Возникшие союзы делились на две большие группы: к первой относились благотворительные организации, оказывавшие помощь неимущим, ко второй – ассоциации профессиональных работников, объединявшихся для более успешной деятельности в условиях свободного рынка труда и конкуренции. Первое направление помогало снять социальную напряженность, вело к созданию благотворительных фондов. Второе превращалось в серьезную политическую силу, создавая полноценные профсоюзы, способные защитить трудящегося от произвола нанимателя. Развитые профсоюзы создают условия для единения горожан и оказываются основой подлинного гражданского общества, а именно такую цель и ставило в то время царское правительство.
Зачатки общественных союзов стихийно возникали не только в городе, но и в сельской местности. Так 4 августа 1890 года на имя губернатора пришло прошение от учредителей предполагаемого «Новоузенского общества потребителей». Бумагу подписали: Эрастов- столоначальник городской Управы, Паничкин-член городской Управы, Глебов- фельдшер тюремной больницы, Сокольников и Иванов -учителя приходской школы, Райкин- частный поверенный по делам, Воронин, Игнатьев и Кожевников- сторожа городской Управы и другие. Полицейская проверка дала заключение: « Подписавшие прошение лица не замечены ни в каких предосудительных поступках и политической неблагонадежности, но по своему служебному и имущественному положению не представляют надлежащей гарантии.» ( ГАСО,Ф. 3, оп.233, д. 999б,с.3) Лиха беда- начало.

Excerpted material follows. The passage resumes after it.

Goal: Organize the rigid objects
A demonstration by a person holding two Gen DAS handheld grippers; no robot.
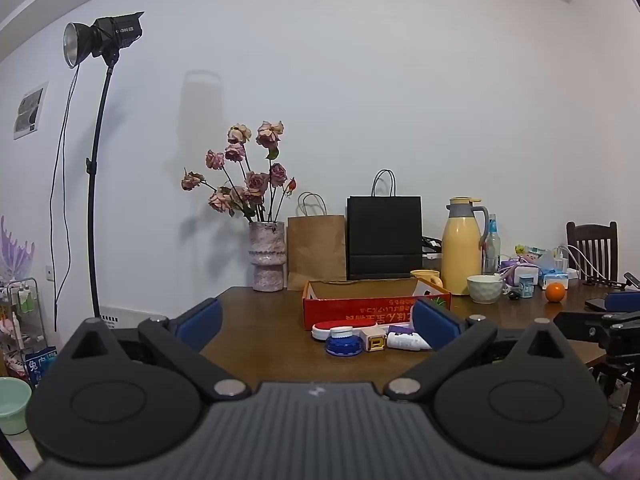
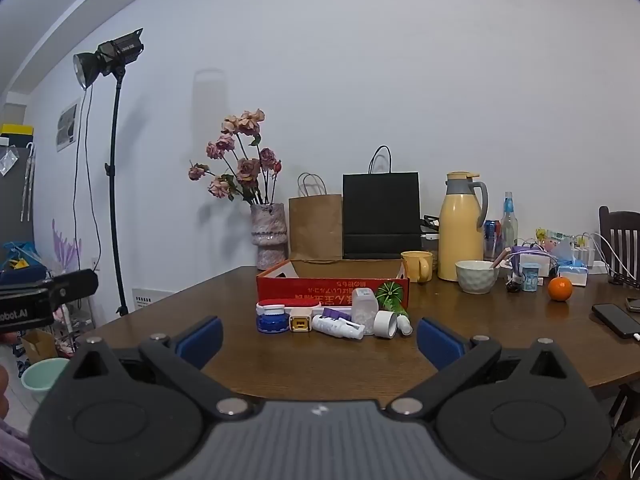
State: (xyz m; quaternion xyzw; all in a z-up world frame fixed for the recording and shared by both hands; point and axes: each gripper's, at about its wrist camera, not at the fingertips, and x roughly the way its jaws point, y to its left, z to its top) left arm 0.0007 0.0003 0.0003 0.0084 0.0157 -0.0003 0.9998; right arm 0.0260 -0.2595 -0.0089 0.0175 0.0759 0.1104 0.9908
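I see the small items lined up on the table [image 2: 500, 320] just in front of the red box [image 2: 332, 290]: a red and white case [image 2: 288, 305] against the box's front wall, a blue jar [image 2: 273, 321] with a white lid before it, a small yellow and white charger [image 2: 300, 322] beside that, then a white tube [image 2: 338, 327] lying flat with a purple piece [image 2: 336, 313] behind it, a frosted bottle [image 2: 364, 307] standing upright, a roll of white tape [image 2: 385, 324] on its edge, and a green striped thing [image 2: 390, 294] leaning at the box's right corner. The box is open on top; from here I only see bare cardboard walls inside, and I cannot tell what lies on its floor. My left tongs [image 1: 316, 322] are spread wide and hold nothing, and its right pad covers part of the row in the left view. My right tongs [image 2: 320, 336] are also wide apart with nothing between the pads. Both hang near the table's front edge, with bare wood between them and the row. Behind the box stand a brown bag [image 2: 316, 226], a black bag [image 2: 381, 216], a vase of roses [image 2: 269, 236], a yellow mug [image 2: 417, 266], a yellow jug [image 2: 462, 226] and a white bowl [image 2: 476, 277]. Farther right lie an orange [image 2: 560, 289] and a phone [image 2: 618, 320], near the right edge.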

Через десяток лет на некоторых самарских домах появились необычные таблички, примерно с такими заголовками: «Потребительский союз», «Потребкооперация», «Сберкасса союза вспомоществования»... До наших дней такая табличка, выбитая на латунной пластинке с эмблемой города, висела на улице Вилоновской, в прошлом Александровской, близ рынка. Тогда, 100 лет назад, свои сберкассы имели трудящиеся не только промпредприятий, но и торговых домов, магазинов. Вот о чем говорится в уставе сберкассы служащих магазина Торгового дома Пиннекер: «Дать возможность всем служащим делать сбережения на случай смерти, тяжкой болезни, увольнения и потери способности к труду. Участниками кассы могут быть служащие магазина не моложе 21 года. Средства кассы образуются от 5% сбора с годовой зарплаты членов, от денежных поступлений владельца фирмы и фабрикантов-скупщиков. Все капиталы хранятся в Государственном банке и других кредитных учреждениях».(ГАСО,Ф.465,оп.1,д.2282,с.1). На 1910 год правление сберкассы из 6 человек зарегистрировало 21 пайщика. Председательствовал крестьянин Бузулукского уезда И.К.Чикин 32 лет, проживавший на Соборной, в доме 146. Известностью в городе пользовались сберкассы служащих магазина К.П. Головкина во главе с мещанином И.Г. Харченко, а также рабочих мельницы Торгового дома «Н.Е. Башкиров и Н-ки».(ГАСО,Ф.465,оп.1,д.2598,с.19).
Профсоюзное движение быстро разрасталось, охватывая все новые направления и профили. Возникла потребность в создании «Общества покровительства лицам, освобожденным из мест заключения». В уставе читаем: «Помогать возвращаться на путь честной жизни, материально поддерживать семьи заключенных и ссыльных, снабжать одеждой, пищей, медицинским пособием, рабочими инструментами, выдавать ссуды и денежные пособия, вести поиск работы, содействовать в размещении заболевших и престарелых по приютам и больницам, подыскивать дешевые и даровые квартиры нуждающимся, оказывать содействие в выдаче видов на жительство и проходных свидетельств. Общество имеет право открывать приюты, столовые, дома трудолюбия, мастерские, приобретать имущество, принимать пожертвования, получать отказы по завещанию. Члены общества разделяются на почетных, то есть пожертвовавших не менее 1000 рублей, действительных и сотрудников».( ГАСО,Ф.465,оп.1,д.2256,с.5). В 1911 году председателем общества избрали потомственного почетного гражданина 53 лет Афанасия Абрамовича Шишлова, проживавшего на улице Л.Толстого, 27, в собственном доме. Заместителем стал Н.В. Каменев, прокурор Самарского окружного суда, секретарем – Н.П. Богоявленский, протоиерей тюремной церкви.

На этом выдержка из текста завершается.